> _YOUR GOAL_:
Please report how many lines in the data underneath hold the word "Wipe", with no other text.

> _MATERIAL PROVIDED_:
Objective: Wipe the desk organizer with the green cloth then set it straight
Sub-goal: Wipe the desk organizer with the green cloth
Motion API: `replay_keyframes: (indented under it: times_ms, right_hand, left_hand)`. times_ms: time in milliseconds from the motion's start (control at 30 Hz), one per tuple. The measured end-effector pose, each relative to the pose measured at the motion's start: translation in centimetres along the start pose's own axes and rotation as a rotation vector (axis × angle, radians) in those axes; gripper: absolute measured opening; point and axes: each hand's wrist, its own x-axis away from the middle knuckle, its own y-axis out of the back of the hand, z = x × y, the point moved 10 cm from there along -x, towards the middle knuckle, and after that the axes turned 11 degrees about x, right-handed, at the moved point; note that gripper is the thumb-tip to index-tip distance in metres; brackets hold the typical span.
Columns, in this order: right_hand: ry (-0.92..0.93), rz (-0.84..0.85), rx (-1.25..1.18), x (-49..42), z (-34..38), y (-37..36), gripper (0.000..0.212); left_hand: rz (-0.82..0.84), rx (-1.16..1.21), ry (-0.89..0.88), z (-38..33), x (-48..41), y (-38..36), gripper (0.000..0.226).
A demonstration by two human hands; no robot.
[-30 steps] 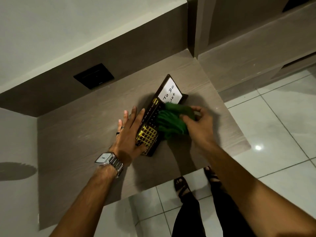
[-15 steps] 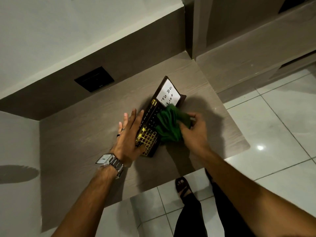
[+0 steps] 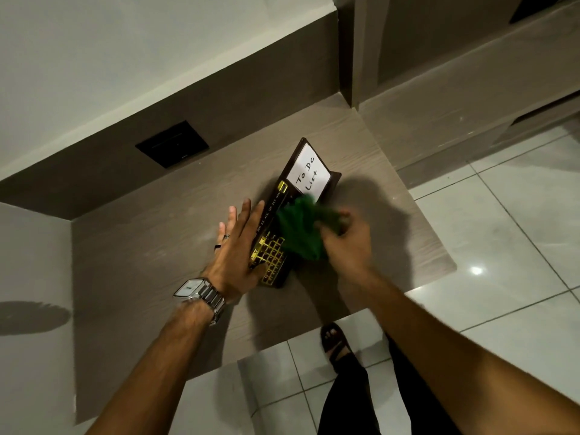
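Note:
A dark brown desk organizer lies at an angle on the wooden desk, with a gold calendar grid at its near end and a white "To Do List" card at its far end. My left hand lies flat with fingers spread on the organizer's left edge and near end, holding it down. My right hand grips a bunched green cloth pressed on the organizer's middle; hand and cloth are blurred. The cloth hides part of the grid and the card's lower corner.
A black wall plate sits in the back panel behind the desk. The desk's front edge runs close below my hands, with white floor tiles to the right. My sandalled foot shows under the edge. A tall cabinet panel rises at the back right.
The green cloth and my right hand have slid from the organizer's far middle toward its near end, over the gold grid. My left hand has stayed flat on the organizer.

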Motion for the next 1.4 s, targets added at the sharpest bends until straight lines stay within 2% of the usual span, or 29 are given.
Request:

> _WORKED SOLUTION_:
2